## [EXERCISE REQUIREMENTS]
Can you restate the records below word for word?

────────

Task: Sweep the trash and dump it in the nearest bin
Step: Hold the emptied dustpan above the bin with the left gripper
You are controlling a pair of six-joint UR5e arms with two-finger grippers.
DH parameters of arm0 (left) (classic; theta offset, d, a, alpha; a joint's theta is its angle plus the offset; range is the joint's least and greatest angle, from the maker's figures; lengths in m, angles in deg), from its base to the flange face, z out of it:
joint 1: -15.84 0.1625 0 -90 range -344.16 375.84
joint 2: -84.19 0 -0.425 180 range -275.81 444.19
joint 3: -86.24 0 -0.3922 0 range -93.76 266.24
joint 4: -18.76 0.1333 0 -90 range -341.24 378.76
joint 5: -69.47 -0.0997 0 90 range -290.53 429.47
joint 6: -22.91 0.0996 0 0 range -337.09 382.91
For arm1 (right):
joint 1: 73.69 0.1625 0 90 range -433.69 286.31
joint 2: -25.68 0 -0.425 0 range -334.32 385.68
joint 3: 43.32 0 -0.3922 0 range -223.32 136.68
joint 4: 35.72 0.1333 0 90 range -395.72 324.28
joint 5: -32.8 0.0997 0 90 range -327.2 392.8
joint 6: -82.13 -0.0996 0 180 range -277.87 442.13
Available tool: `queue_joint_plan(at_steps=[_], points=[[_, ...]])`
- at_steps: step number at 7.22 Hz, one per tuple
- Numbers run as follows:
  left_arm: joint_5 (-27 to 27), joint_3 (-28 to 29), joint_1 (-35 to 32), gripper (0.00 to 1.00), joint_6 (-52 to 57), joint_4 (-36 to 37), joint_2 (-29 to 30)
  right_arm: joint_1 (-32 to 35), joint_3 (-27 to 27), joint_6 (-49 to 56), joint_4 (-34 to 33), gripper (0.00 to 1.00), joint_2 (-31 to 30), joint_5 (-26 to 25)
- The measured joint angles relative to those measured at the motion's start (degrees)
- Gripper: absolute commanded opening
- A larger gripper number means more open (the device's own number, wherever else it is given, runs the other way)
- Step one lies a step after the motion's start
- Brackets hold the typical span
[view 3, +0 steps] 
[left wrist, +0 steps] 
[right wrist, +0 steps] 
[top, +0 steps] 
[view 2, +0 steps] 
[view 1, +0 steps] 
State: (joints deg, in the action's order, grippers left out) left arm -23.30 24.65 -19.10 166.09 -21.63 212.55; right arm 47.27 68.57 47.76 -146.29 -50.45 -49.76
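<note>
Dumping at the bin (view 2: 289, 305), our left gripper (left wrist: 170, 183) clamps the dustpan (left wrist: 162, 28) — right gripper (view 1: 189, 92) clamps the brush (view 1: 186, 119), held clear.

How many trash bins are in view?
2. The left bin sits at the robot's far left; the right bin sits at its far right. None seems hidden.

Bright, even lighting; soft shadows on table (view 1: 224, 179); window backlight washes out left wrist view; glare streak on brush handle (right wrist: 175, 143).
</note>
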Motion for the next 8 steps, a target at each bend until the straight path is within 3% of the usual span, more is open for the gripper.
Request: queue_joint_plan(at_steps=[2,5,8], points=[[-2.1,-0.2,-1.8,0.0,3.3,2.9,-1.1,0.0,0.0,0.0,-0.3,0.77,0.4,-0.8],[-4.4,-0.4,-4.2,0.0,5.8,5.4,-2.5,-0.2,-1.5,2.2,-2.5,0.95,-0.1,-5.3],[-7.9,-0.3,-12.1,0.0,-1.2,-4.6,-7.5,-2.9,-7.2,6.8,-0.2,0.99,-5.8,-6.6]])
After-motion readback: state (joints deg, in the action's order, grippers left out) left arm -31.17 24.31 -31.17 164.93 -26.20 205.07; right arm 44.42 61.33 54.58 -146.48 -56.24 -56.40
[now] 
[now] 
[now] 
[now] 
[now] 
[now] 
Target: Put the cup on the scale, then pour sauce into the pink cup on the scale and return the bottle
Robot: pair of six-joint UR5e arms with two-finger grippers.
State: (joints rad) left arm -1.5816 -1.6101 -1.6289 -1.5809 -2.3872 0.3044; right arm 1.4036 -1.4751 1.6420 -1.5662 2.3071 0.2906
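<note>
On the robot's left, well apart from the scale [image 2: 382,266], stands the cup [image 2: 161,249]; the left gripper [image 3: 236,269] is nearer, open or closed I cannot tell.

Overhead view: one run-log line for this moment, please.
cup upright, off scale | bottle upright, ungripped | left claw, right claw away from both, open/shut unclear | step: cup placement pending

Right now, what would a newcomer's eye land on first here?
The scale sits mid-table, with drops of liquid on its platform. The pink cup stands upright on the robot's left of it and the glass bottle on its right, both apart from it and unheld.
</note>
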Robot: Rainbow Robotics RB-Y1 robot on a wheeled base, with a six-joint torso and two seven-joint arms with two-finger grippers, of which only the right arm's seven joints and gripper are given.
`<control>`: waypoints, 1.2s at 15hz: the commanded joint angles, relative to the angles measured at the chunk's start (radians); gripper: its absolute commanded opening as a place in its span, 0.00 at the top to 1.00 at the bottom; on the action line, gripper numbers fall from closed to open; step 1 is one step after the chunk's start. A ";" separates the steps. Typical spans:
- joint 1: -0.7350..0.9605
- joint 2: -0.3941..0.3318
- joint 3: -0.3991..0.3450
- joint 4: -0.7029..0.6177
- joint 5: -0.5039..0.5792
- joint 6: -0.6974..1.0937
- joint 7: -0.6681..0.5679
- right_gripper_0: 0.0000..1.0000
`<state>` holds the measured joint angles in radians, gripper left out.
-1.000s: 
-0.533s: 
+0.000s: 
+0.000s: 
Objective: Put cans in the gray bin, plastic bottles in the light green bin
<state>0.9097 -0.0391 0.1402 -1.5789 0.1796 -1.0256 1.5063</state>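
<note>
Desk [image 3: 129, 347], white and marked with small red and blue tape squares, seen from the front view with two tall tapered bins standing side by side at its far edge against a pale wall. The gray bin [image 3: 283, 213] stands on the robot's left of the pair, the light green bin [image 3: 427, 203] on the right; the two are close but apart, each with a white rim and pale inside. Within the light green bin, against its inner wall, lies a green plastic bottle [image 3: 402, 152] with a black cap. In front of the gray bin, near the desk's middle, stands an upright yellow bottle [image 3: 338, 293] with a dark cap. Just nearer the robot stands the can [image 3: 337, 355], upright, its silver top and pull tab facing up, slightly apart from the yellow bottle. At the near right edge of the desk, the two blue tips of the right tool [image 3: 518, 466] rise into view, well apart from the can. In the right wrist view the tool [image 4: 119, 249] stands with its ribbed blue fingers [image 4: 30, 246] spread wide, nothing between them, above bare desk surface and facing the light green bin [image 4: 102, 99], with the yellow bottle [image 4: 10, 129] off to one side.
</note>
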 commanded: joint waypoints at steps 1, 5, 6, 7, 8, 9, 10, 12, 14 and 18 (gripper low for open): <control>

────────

## [TASK ANSWER]
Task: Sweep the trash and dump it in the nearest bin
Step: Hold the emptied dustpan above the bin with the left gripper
You are controlling a pair of six-joint UR5e arms with two-finger grippers.
DH parameters of arm0 (left) (classic; theta offset, d, a, alpha; a joint's theta is its angle plus the offset; range is the joint's least and greatest angle, from the maker's figures; lengths in m, angles in deg), from its base to the flange face, z out of it:
joint 1: -15.84 0.1625 0 -90 range -344.16 375.84
joint 2: -84.19 0 -0.425 180 range -275.81 444.19
joint 3: -86.24 0 -0.3922 0 range -93.76 266.24
joint 4: -18.76 0.1333 0 -90 range -341.24 378.76
joint 5: -69.47 -0.0997 0 90 range -290.53 429.47
joint 6: -22.91 0.0996 0 0 range -337.09 382.91
For arm1 (right):
joint 1: 73.69 0.1625 0 90 range -433.69 286.31
joint 2: -25.68 0 -0.425 0 range -334.32 385.68
joint 3: 43.32 0 -0.3922 0 range -223.32 136.68
joint 4: 35.72 0.1333 0 90 range -395.72 324.28
joint 5: -32.8 0.0997 0 90 range -327.2 392.8
joint 6: -82.13 -0.0996 0 180 range -277.87 442.13
Available tool: `queue_joint_plan(at_steps=[_], points=[[_, ...]])`
- at_steps: step number at 7.22 Hz, one per tuple
- Numbers run as follows:
  left_arm: joint_5 (-27 to 27), joint_3 (-28 to 29), joint_1 (-35 to 32), gripper (0.00 to 1.00), joint_6 (-52 to 57), joint_4 (-36 to 37), joint_2 (-29 to 30)
  right_arm: joint_1 (-32 to 35), joint_3 (-27 to 27), joint_6 (-49 to 56), joint_4 (-34 to 33), gripper (0.00 to 1.00), joint_2 (-31 to 30), joint_5 (-26 to 25)
- The measured joint angles relative to those measured at the motion's start (degrees)
- Gripper: absolute commanded opening
- A larger gripper number means more open (the device's own number, wherever else it is given, runs the other way)
- Step one lies a step after the motion's start
- Brackets hold the typical span
[view 3, +0 steps] 
[left wrist, +0 steps] 
[right wrist, +0 steps] 
[top, +0 steps] 
[view 2, +0 steps] 
[view 1, +0 steps] 
State: (joints deg, in the action's order, grippers left out) left arm -23.30 24.65 -19.10 166.09 -21.63 212.55; right arm 47.27 68.57 47.76 -146.29 -50.45 -49.76
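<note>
Dumping at the bin (view 2: 289, 305), our left gripper (left wrist: 170, 183) clamps the dustpan (left wrist: 162, 28) — right gripper (view 1: 189, 92) clamps the brush (view 1: 186, 119), held clear.

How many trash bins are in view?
2. The left bin sits at the robot's far left; the right bin sits at its far right. None seems hidden.

Bright, even lighting; soft shadows on table (view 1: 224, 179); window backlight washes out left wrist view; glare streak on brush handle (right wrist: 175, 143).
</note>
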Motion for the next 8 steps, a target at each bend until the straight path is within 3% of the usual span, more is open for the gripper.
Request: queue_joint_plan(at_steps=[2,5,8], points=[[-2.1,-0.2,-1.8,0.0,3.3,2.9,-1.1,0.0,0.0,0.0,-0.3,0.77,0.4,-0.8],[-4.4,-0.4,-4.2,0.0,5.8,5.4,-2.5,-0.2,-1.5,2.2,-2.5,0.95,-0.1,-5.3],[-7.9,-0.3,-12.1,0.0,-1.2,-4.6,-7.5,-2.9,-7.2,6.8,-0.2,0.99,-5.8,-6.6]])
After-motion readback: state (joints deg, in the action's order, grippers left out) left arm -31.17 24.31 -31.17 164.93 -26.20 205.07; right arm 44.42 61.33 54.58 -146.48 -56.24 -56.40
[now] 
[now] 
[now] 
[now] 
[now] 
[now] 
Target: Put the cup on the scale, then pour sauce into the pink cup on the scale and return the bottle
Robot: pair of six-joint UR5e arms with two-finger grippers.
State: (joints rad) left arm -1.5816 -1.6101 -1.6289 -1.5809 -2.3872 0.3044; right arm 1.4036 -1.4751 1.6420 -1.5662 2.3071 0.2906
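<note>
On the robot's left, well apart from the scale [image 2: 382,266], stands the cup [image 2: 161,249]; the left gripper [image 3: 236,269] is nearer, open or closed I cannot tell.

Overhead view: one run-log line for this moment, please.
cup upright, off scale | bottle upright, ungripped | left claw, right claw away from both, open/shut unclear | step: cup placement pending

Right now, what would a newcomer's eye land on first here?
The scale sits mid-table, with drops of liquid on its platform. The pink cup stands upright on the robot's left of it and the glass bottle on its right, both apart from it and unheld.
</note>
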Robot: Rainbow Robotics RB-Y1 robot on a wheeled base, with a six-joint torso and two seven-joint arms with two-finger grippers, of which only the right arm's seven joints and gripper are given.
`<control>`: waypoints, 1.2s at 15hz: the commanded joint angles, relative to the angles measured at the chunk's start (radians); gripper: its absolute commanded opening as a place in its span, 0.00 at the top to 1.00 at the bottom; on the action line, gripper numbers fall from closed to open; step 1 is one step after the chunk's start. A ";" separates the steps. Typical spans:
- joint 1: -0.7350..0.9605
- joint 2: -0.3941..0.3318
- joint 3: -0.3991..0.3450
- joint 4: -0.7029..0.6177
- joint 5: -0.5039..0.5792
- joint 6: -0.6974..1.0937
- joint 7: -0.6681..0.5679
- right_gripper_0: 0.0000..1.0000
`<state>` holds the measured joint angles in radians, gripper left out.
-1.000s: 
-0.533s: 
+0.000s: 
+0.000s: 
Objective: Put cans in the gray bin, plastic bottles in the light green bin
<state>0.9097 -0.0391 0.1402 -1.5789 0.1796 -1.0256 1.5063</state>
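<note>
Desk [image 3: 129, 347], white and marked with small red and blue tape squares, seen from the front view with two tall tapered bins standing side by side at its far edge against a pale wall. The gray bin [image 3: 283, 213] stands on the robot's left of the pair, the light green bin [image 3: 427, 203] on the right; the two are close but apart, each with a white rim and pale inside. Within the light green bin, against its inner wall, lies a green plastic bottle [image 3: 402, 152] with a black cap. In front of the gray bin, near the desk's middle, stands an upright yellow bottle [image 3: 338, 293] with a dark cap. Just nearer the robot stands the can [image 3: 337, 355], upright, its silver top and pull tab facing up, slightly apart from the yellow bottle. At the near right edge of the desk, the two blue tips of the right tool [image 3: 518, 466] rise into view, well apart from the can. In the right wrist view the tool [image 4: 119, 249] stands with its ribbed blue fingers [image 4: 30, 246] spread wide, nothing between them, above bare desk surface and facing the light green bin [image 4: 102, 99], with the yellow bottle [image 4: 10, 129] off to one side.
</note>
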 commanded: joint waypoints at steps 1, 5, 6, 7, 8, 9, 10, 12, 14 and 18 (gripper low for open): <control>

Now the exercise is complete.